▶ _Problem to work on_:
Every line holding the word "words" should be copied from the material.

▶ _Data supplied_:
----

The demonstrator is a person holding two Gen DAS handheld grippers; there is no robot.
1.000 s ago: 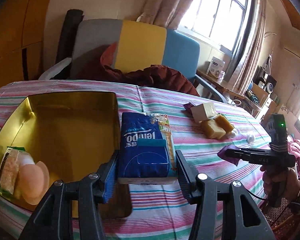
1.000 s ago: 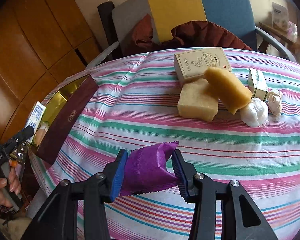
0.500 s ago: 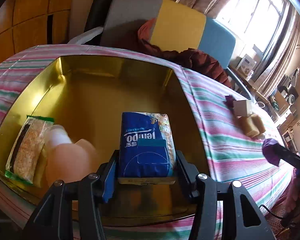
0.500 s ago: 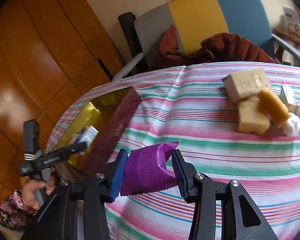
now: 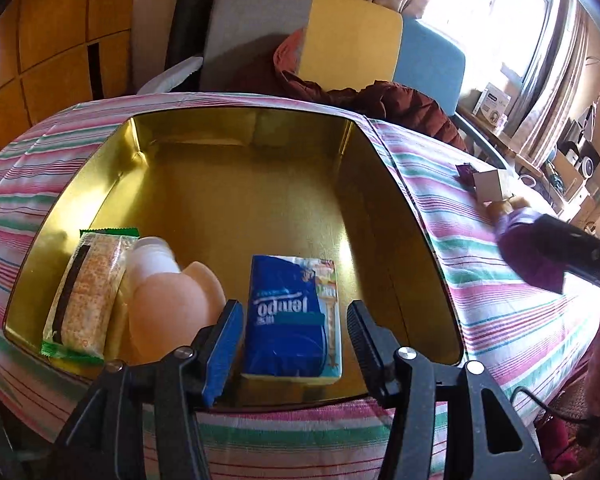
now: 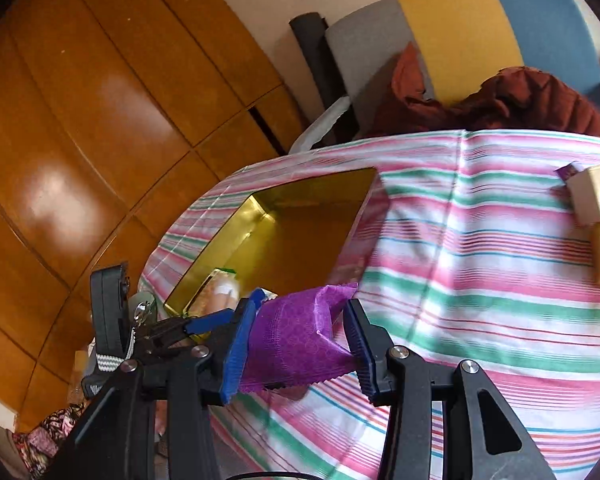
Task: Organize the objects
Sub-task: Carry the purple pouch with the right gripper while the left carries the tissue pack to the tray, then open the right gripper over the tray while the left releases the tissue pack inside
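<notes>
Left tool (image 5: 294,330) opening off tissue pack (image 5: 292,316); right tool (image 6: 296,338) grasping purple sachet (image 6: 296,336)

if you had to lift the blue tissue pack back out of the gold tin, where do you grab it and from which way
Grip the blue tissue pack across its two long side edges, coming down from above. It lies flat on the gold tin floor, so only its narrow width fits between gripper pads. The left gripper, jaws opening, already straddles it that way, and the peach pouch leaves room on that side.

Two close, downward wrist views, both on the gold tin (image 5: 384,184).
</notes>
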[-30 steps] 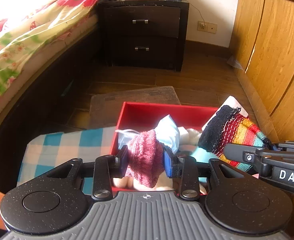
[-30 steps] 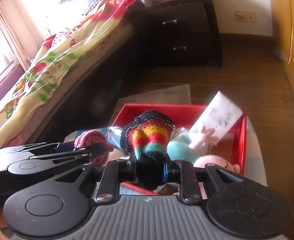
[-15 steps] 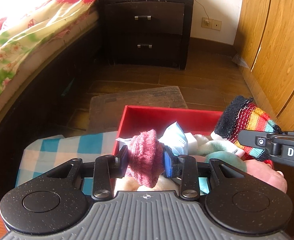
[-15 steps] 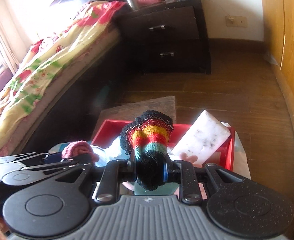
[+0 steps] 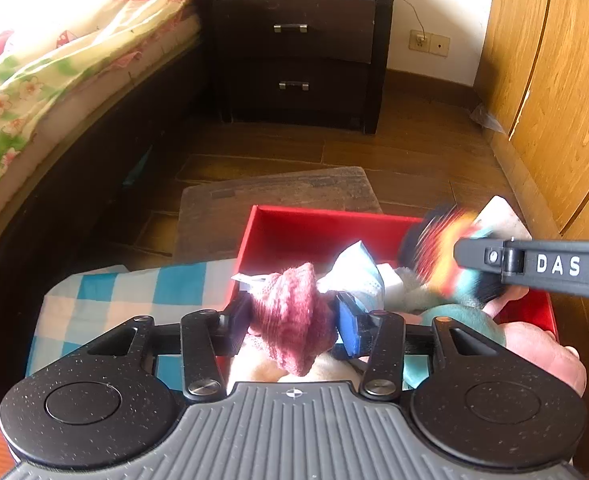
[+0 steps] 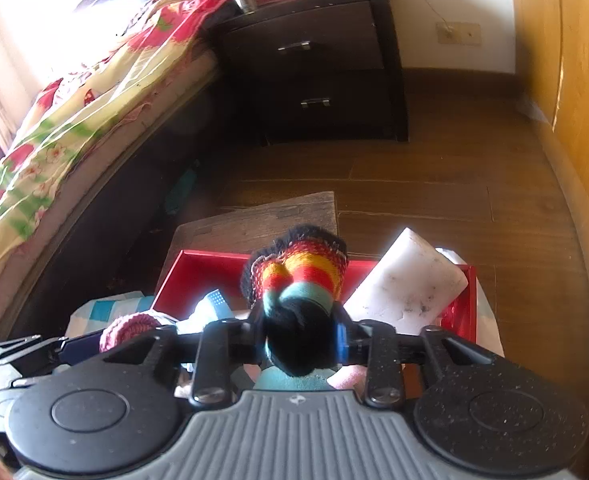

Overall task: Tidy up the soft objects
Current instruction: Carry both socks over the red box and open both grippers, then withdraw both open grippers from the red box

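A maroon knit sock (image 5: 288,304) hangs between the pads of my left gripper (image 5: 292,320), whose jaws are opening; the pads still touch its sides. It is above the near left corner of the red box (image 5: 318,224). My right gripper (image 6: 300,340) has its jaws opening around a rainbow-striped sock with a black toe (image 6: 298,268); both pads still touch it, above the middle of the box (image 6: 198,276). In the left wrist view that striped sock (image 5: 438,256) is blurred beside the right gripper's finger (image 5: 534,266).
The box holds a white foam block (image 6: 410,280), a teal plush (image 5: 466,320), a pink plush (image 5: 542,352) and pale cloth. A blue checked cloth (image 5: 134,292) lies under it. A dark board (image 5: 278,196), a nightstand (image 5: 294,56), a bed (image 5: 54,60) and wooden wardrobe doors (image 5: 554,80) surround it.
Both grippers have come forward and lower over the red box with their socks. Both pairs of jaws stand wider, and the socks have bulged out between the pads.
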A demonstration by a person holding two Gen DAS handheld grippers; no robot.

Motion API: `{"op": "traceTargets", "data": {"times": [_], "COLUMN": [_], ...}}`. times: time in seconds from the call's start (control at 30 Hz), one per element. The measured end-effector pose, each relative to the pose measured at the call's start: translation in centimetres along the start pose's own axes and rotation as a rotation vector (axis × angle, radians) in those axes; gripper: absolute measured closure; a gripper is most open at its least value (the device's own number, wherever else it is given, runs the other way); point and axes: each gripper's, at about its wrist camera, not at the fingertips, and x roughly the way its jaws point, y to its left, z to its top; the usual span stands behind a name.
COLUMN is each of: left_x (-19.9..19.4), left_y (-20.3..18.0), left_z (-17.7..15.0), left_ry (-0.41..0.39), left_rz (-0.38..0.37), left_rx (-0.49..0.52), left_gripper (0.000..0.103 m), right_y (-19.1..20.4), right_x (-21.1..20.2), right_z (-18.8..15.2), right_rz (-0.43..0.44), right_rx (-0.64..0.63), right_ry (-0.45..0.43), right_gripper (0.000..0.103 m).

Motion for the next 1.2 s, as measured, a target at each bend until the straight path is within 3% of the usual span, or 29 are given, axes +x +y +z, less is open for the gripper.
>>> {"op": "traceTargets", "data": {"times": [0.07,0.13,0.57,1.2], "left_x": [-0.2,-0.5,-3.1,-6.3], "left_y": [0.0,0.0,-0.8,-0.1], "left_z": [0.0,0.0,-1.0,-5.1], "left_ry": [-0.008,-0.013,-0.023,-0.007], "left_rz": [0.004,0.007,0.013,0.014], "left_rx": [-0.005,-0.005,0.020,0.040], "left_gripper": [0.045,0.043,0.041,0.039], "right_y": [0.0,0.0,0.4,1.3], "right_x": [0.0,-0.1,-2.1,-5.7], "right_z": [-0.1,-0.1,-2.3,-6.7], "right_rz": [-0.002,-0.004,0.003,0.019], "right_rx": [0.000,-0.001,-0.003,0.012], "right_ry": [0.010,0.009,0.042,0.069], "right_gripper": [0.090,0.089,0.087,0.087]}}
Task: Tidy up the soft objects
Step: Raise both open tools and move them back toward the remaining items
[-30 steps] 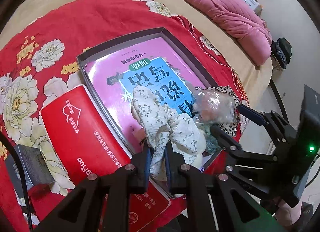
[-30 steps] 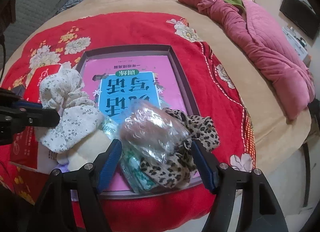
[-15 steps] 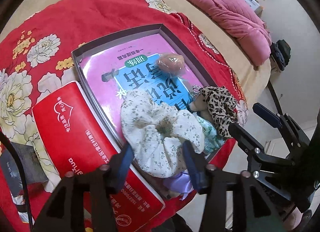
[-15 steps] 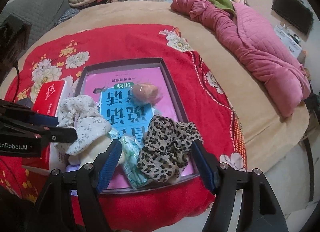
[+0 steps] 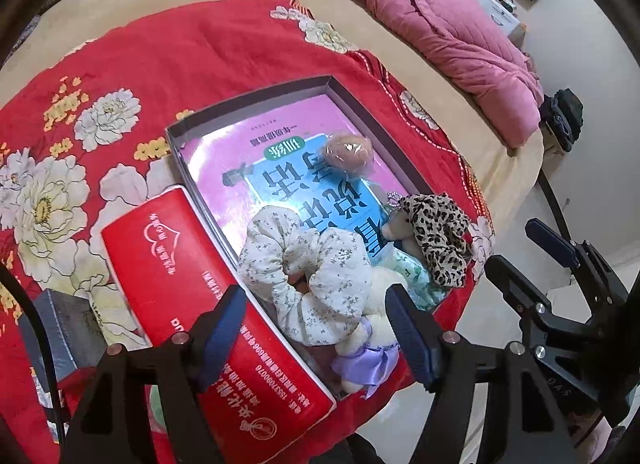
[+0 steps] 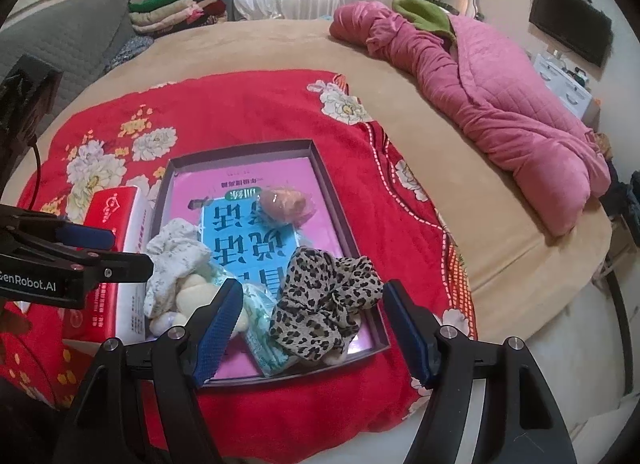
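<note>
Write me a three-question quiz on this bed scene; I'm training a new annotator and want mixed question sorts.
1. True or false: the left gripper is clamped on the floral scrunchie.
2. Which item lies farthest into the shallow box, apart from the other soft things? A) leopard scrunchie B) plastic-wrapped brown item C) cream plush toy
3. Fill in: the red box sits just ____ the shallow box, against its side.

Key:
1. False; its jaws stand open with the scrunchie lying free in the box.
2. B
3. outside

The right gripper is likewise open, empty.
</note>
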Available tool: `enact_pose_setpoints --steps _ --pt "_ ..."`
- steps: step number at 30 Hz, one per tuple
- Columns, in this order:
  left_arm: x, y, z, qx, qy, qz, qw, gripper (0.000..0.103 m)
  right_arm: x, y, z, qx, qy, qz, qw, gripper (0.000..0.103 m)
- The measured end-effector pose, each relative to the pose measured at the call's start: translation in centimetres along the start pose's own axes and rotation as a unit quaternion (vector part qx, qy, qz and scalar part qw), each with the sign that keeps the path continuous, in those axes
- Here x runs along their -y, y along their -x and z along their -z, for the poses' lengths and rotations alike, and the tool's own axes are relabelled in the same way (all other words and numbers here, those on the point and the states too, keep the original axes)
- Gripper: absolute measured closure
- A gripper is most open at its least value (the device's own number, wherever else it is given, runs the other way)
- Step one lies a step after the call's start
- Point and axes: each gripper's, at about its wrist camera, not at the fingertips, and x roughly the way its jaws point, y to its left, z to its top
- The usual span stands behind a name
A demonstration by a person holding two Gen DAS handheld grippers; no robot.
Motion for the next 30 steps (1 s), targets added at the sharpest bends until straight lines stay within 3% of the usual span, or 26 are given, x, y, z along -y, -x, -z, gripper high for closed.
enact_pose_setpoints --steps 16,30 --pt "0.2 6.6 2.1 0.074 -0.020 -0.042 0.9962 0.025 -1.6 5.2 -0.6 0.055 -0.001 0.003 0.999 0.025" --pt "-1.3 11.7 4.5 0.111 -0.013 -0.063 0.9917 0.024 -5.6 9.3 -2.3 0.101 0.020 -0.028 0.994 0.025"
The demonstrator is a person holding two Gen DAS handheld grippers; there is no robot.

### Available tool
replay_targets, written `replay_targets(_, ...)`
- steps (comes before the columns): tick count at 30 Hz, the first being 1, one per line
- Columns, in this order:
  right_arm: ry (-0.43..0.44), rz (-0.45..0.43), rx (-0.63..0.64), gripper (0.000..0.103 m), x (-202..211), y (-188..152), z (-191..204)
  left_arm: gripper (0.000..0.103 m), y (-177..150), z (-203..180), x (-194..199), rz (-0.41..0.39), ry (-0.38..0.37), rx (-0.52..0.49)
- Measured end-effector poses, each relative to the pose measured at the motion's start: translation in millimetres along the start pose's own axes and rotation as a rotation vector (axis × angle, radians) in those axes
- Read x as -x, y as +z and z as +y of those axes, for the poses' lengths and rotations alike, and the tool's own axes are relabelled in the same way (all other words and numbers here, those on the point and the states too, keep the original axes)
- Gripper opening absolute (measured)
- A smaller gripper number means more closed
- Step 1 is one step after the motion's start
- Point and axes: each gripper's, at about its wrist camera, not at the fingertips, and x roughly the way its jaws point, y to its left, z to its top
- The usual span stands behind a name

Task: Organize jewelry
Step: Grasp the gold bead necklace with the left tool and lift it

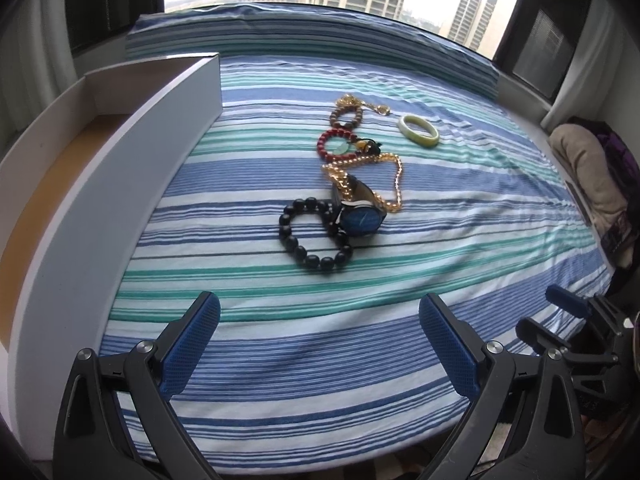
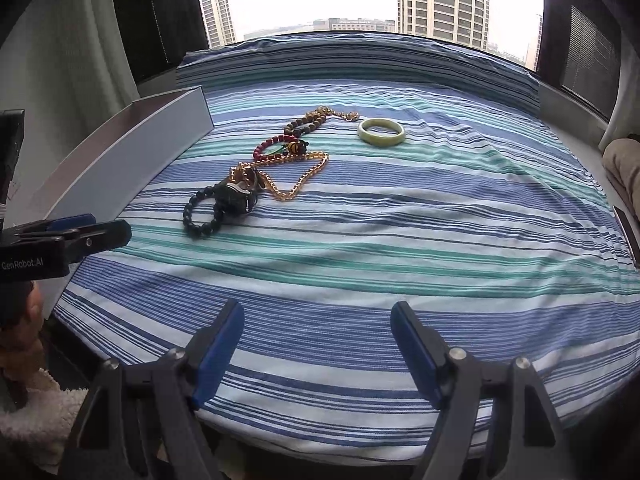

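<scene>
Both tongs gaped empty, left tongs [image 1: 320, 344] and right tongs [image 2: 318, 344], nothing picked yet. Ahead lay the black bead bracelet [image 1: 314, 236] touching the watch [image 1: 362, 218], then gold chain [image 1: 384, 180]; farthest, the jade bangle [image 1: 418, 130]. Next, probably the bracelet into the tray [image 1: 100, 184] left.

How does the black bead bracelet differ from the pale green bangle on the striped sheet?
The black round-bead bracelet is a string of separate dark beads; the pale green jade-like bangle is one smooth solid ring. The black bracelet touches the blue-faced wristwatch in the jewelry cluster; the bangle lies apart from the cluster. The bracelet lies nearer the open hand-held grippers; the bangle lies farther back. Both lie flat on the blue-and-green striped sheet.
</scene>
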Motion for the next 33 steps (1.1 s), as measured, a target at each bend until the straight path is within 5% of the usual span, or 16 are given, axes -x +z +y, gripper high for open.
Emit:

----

▶ _Exercise solution_:
- Here x runs along their -y, y along their -x and z along their -z, for the poses' lengths and rotations alike, and the tool's own axes are relabelled in the same way (all other words and numbers here, those on the point and the states too, keep the original axes)
- Read x as -x, y as +z and z as +y of those axes, for the poses' lengths and rotations alike, and the tool's own axes are relabelled in the same way (all other words and numbers here, those on the point and the states too, keep the original axes)

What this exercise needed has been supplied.